Il terzo intervento è stata la relazione del Prof. Paolo Benciolini, docente di Medicina Legale presso l’Università di Padova, sul tema “Curare e prendersi cura degli ultimi giorni” che prende spunto dalla Legge 219/17 (definita come Bio testamento). Il docente ha fornito alcuni spunti di riflessione:

- cogliere gli aspetti legati non solo alla normativa ed evidenziare l’evoluzione della riflessione sulla finalità degli atti medici.

- lo scopo degli atti medici è guarire, curare, solo curare la malattia o promuovere la salute? E ancora: cosa significa prendersi cura?

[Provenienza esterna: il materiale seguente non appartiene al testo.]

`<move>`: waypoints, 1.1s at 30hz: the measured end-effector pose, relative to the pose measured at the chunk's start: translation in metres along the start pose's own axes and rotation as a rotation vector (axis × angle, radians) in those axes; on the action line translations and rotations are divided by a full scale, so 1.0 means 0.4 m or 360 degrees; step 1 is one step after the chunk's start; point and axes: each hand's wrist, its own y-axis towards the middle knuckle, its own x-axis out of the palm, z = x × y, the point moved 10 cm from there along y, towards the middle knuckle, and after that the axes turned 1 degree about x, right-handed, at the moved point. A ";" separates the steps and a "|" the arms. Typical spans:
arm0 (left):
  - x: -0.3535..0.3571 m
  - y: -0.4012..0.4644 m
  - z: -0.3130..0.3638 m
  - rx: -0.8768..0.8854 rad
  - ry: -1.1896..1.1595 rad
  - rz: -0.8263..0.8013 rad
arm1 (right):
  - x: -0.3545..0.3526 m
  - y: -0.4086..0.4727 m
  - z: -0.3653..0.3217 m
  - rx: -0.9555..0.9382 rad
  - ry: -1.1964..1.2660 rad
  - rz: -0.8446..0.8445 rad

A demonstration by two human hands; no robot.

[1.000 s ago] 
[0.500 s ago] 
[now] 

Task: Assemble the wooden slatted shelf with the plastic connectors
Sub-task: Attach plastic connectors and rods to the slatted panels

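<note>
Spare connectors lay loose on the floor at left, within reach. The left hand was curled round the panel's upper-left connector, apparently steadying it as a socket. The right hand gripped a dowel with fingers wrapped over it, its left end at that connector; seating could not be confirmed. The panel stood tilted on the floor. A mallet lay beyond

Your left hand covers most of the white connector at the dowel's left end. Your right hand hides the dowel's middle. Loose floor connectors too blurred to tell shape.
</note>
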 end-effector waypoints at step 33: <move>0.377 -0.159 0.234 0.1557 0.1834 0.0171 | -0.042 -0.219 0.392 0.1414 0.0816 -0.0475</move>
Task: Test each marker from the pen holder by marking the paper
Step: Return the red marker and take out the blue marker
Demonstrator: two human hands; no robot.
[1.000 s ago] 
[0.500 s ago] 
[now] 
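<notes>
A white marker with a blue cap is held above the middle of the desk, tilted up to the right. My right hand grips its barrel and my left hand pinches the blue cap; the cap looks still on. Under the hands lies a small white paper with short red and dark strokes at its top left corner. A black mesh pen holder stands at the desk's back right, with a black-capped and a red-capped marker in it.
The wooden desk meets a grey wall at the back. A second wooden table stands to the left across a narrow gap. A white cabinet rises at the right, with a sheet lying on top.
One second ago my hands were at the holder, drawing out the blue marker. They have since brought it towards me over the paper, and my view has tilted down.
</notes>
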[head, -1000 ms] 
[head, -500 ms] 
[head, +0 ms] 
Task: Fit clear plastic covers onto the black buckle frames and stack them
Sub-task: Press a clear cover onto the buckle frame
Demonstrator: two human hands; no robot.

- la medicina si confronta con i diritti umani; emergono due aspetti importanti: il consenso (il paziente deve essere messo in grado di potersi confrontare con il medico) e l’autodeterminazione.

- il tema della morte è il nuovo “tabù” della nostra società.

In conclusione il relatore ha riferito che la legge 219 è una legge fondamentale per gli operatori della salute, ma non solo: è una legge che ha anticipato i tempi rispetto al dibattito ed è espressione di democrazia partecipata, preparata con gli interventi di molte persone, manifestazione di sensibilità diverse e di diverse discipline (sanitarie, mediche, etiche, giuridiche e anche religiose). Lo scopo principale della legge è di favorire il rapporto di fiducia tra persone ammalate e coloro che le curano. Oggi è molto difficile creare una nuova mentalità. Tutti hanno diritto, dopo una adeguata informazione, di esprimere la propria volontà e qui come già presentato nei due interventi precedenti entrano in gioco il paziente e il medico, ma anche i familiari.